Cavani’s case is an extreme one, and it is very easy to appeal to feelings of social justice for a guy who earns €10 million a year. But we could think of a company that needs to retain a key engineer, and that to pay them 4 thousand euros a month (a low salary for a good engineer anywhere in Europe) needs to spend 10 thousand euros a month between salary, income tax and social security contributions. We can think of all the companies that are unable to retain this talent, and all the talented professionals who later end up abroad adding value and creating new jobs in other countries. Or, even worse, those who become unmotivated and unproductive because they feel that their talent is not adequately compensated. We can think of the impact on our productivity, which punishes companies that create well-paid jobs.

But there is another lesson. A lesson on inequality. As soon as Cavani arrived, he would immediately increase all inequality statistics, both income and wealth. He would earn as much in one year as a factory worker in several centuries. Inequality in the country would increase, but this would not mean that the poor would be worse off.
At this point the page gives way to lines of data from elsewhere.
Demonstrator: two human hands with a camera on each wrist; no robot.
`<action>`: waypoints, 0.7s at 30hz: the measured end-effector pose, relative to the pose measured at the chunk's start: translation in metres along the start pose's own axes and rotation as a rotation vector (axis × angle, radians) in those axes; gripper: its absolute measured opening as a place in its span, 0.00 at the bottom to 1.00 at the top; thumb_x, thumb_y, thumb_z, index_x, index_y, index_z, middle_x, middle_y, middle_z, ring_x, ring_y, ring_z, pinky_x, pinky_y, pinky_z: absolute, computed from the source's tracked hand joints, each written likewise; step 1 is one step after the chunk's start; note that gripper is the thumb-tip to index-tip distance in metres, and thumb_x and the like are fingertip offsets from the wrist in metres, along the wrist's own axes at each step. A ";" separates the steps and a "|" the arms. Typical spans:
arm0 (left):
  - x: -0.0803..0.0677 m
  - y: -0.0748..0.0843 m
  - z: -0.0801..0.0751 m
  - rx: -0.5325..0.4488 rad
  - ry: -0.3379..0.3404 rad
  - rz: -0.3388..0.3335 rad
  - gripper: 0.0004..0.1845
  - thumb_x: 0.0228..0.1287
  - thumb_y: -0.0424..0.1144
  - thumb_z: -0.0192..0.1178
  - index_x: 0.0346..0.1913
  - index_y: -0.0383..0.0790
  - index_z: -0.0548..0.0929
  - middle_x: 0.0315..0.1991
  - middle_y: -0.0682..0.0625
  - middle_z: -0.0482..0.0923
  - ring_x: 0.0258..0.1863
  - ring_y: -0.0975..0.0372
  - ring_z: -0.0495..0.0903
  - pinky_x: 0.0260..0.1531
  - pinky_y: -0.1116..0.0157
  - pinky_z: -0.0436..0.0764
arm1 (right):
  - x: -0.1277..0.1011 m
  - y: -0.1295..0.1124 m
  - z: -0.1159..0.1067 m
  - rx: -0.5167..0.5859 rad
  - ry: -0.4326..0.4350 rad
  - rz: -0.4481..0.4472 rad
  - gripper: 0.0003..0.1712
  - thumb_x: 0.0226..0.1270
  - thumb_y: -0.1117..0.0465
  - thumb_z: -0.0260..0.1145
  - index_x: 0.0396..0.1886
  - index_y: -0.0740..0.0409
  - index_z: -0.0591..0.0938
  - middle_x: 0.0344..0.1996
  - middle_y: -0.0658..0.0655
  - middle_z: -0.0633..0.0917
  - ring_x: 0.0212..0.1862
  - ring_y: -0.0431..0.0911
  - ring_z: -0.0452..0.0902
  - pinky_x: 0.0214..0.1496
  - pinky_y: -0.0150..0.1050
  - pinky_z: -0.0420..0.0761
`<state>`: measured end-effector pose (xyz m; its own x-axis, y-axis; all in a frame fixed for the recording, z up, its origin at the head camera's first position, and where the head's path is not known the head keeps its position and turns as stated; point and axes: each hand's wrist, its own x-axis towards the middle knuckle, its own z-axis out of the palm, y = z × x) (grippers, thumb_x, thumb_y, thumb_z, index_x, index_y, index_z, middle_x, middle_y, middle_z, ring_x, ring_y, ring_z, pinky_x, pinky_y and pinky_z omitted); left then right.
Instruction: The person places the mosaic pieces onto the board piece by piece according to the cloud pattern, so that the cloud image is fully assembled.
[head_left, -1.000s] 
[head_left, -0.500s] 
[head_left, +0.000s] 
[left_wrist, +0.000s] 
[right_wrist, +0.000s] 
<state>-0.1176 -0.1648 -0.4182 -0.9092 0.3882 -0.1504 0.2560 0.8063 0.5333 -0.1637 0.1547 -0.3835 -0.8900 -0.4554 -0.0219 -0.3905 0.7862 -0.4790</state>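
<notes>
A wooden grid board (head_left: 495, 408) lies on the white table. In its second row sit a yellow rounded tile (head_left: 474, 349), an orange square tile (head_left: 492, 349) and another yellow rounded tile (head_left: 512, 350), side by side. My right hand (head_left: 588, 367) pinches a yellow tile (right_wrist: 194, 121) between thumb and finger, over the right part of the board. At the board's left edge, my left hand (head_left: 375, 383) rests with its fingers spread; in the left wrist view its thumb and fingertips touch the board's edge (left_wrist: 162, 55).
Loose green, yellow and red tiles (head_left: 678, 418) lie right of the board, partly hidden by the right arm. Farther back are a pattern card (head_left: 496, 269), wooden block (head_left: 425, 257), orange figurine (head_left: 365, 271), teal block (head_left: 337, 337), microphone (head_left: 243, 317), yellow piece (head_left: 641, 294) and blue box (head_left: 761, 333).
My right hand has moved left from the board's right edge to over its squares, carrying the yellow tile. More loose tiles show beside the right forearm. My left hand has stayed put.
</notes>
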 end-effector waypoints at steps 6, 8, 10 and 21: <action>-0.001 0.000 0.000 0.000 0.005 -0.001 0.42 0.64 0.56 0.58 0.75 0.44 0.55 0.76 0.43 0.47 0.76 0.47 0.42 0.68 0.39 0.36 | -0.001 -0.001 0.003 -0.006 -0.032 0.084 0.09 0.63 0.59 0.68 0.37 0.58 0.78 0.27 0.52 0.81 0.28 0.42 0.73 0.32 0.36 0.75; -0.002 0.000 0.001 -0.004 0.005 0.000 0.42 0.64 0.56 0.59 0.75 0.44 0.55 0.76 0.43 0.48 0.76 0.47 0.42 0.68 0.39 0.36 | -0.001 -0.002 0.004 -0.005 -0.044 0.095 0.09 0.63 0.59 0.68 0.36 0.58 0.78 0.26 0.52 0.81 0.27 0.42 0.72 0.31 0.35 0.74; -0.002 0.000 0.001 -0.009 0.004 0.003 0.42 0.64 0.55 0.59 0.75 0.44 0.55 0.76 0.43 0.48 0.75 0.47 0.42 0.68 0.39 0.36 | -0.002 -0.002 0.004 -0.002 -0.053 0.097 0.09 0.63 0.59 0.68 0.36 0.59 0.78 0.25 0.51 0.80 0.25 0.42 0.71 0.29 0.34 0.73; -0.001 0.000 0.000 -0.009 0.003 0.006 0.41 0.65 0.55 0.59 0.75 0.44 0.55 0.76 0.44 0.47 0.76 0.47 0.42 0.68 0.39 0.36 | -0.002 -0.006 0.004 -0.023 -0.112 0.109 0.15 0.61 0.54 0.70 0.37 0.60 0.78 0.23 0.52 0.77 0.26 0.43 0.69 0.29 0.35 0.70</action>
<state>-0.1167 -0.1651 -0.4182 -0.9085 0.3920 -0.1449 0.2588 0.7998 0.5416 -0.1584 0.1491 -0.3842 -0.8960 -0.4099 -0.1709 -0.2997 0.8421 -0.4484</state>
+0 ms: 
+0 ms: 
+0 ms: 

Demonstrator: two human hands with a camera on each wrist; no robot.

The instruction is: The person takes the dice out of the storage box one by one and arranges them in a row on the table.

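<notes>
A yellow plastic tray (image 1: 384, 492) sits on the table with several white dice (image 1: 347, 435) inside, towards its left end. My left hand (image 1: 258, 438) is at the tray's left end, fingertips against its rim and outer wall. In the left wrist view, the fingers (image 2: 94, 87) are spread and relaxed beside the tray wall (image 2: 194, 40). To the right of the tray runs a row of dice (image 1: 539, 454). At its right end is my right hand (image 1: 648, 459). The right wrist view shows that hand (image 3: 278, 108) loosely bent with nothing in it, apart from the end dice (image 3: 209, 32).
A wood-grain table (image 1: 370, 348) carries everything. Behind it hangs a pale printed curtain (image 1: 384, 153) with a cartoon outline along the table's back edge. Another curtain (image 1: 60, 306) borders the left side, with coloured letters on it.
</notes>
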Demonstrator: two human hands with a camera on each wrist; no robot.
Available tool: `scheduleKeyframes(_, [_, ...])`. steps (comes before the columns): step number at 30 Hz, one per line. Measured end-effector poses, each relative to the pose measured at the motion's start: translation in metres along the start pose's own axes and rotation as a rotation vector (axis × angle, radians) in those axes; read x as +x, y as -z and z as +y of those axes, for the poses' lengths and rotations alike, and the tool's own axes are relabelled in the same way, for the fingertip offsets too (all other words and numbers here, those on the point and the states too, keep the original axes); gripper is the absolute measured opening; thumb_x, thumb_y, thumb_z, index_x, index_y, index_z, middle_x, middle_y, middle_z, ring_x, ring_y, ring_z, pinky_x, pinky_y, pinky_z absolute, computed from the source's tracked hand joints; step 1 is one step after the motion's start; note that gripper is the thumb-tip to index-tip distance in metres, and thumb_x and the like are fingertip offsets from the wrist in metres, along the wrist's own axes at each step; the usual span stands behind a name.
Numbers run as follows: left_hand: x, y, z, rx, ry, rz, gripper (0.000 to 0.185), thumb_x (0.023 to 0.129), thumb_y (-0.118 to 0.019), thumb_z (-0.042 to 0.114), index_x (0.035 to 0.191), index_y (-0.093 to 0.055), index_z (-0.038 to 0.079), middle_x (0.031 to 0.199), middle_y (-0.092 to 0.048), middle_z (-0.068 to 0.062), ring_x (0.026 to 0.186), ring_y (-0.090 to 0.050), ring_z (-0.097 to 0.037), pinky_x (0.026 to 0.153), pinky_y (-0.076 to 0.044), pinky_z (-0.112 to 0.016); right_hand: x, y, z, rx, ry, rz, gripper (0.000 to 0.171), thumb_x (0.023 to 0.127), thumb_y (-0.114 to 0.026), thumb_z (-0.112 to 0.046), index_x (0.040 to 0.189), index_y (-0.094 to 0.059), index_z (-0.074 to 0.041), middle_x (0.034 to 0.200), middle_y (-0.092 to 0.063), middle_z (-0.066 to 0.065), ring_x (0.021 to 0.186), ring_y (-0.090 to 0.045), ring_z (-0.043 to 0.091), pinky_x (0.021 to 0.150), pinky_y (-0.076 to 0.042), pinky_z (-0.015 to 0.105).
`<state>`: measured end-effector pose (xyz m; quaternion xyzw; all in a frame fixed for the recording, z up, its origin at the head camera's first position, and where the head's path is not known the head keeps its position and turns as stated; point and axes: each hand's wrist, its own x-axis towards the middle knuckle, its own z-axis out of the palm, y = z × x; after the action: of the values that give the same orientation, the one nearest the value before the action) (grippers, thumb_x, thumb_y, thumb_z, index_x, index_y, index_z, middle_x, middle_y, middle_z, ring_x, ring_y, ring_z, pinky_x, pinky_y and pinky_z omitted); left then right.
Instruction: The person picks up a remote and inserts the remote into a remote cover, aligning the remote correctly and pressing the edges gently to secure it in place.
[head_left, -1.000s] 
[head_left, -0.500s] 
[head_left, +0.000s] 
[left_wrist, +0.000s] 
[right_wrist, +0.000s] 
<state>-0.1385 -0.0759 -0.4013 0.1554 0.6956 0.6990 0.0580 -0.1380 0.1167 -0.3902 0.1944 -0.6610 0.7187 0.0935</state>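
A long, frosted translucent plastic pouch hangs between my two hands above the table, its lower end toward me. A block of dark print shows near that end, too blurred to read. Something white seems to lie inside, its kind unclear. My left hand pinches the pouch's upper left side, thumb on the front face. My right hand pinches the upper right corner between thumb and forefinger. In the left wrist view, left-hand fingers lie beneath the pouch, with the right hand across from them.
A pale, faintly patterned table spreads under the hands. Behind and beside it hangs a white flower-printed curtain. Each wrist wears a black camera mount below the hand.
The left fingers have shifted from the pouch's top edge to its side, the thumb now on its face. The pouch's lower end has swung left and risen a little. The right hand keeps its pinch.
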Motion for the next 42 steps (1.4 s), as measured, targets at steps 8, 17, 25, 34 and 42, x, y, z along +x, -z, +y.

There are inequality drivers that actually make the poor worse off. When the Portuguese state guarantees better teaching conditions for children in wealthy areas than for children in poor areas, it is generating unjustified inequality. When the government collects taxes to finance their friends’ businesses it is creating unjustified inequality. When a thief robs a person in the middle of the street, he is creating unjustified inequality. Inequality is a problem when it results from a process in which one coercively takes from some to give to others (I gave a good example of this here at Eco two weeks ago). When inequality appears because someone who creates value keeps a part of that value created, there is no harm to the poorest. On the contrary, when income or wealth is acquired through voluntary processes, the accumulation by some can only be done to the benefit of others. If tomorrow a scientist invents a vaccine for a certain virus and became a millionaire due to it, inequality will increase, but it can hardly be said that the poor are losing out.

If there is one thing that Portugal needs, it is to attract people who earn well and have accumulated wealth, even if it increases statistical inequality. Because only then will we be able to improve the lives of everyone, especially the poorest. As anyone comparing the salary and standard of living of a cleaner in Portugal and Luxembourg will realize, there is no one who benefits as much from attracting capital as the poorest. There is no ideological prejudice capable of reversing this reality.

  1. Serviço Nacional de Saúde, the Portuguese National Health Service 

  2. The government was led by a social democratic party at the time of writing, under a minority government with a confidence and supply arrangement with the Communist and Left Bloc parties. Confusingly called the Socialist Party, known by its initials in Portuguese: PS. 

  3. A small town at the centre of a recent scandal involving the government and the medical council. 

  4. It was reported that the Portuguese football club S.L. Benfica made a significant, yet ultimately unsuccessful, effort to try and sign Uruguayan international Edinson Cavani over summer 2020. 

  5. Small football club from the town of Barcelos that competes in the Portuguese top flight.